1. Introduction

An extrapolation from today’s high performance deep-submicron electronic devices implies the need for packing ever-increasing amounts of power into very small volumes. Consequently, if left unchanged over the next decade, system temperatures would rise from the equivalent of a warm dinner plate to that of the surface of the sun. Design of systems and complex integrated circuits (ICs) in sophisticated deep submicron technologies — 65 nm and below — requires hugely innovative solutions to control dynamic and static power consumption.

Low-power design is the enabling technology and a critical prerequisite for the technical and commercial success of many future applications, especially those in mobile telecommunications. Previous design solutions involved tradeoffs between delay, throughput and area; new complex system design solutions must now balance delay, throughput and power consumption. The MEDEA+ 2A708 LoMoSA project (=Low-power expertise for Mobile & multi-media System Applications) was set out to take on this challenge.

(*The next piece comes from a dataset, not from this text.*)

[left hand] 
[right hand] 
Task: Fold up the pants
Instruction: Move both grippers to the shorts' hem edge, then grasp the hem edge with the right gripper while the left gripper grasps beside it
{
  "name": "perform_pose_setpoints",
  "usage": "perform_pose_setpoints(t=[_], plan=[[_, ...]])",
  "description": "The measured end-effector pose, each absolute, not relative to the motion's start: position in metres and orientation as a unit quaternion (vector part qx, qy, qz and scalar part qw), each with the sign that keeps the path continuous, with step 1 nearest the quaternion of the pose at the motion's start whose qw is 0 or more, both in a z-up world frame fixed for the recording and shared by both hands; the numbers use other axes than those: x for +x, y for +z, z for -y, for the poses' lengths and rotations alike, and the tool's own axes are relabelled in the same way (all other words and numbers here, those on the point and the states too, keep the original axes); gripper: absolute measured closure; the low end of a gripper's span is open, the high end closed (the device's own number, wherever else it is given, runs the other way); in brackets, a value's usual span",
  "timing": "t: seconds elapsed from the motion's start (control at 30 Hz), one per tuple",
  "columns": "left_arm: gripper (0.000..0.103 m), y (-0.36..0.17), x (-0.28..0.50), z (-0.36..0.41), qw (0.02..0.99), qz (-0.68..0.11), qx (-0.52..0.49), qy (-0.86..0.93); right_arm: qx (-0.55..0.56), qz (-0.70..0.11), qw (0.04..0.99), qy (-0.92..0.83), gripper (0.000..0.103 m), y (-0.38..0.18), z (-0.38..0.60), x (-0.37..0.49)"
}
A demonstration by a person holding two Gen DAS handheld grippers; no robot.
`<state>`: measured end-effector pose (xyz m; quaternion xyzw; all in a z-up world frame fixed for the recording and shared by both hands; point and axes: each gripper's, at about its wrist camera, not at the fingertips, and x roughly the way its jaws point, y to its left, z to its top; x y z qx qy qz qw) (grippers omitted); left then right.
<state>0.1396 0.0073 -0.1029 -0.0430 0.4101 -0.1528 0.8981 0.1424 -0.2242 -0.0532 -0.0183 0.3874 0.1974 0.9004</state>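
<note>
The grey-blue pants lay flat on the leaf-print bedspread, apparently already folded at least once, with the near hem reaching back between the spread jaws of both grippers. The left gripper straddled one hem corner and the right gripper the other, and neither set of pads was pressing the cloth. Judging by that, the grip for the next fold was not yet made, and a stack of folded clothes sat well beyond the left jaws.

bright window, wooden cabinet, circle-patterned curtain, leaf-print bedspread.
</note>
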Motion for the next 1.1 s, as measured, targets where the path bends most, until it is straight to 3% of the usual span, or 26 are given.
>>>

Per end 2008 the LoMoSA consortium consists of world-class experts from the industry (NXP, STM, Thales, Thomson, ST-NXP Wireless), a number of university research labs and institutes (CEA-LIST, CEA-LETI, TIMA, AlaRI and the University of Cantabria) and 1 SME (DS2).

2. Goals and ambitions of LoMoSA

LoMoSA aimes to create the required low-power expertise for mobile and multimedia applications by initiating the development of a European low-power System-on-Chip (SoC) platform. This platform should consist of an interacting combination of (architectural) models, design flows and methodologies, hardware design components, embedded software and test-benches. The project did not only focus on bus-controlled SoCs, but also on-chip communication-based solutions of multi-processor SoC infrastructures were investigated by using the concept of hardware-dependent software (HdS).

The quantitative target of the LoMoSA project was set to reduce overall system power consumption, i.e. active and standby power, up to 70% by the end of 2008. As a reference power consumption of (mobile) systems with comparable functionality would be taken, at the start of the project (Jan. 2005).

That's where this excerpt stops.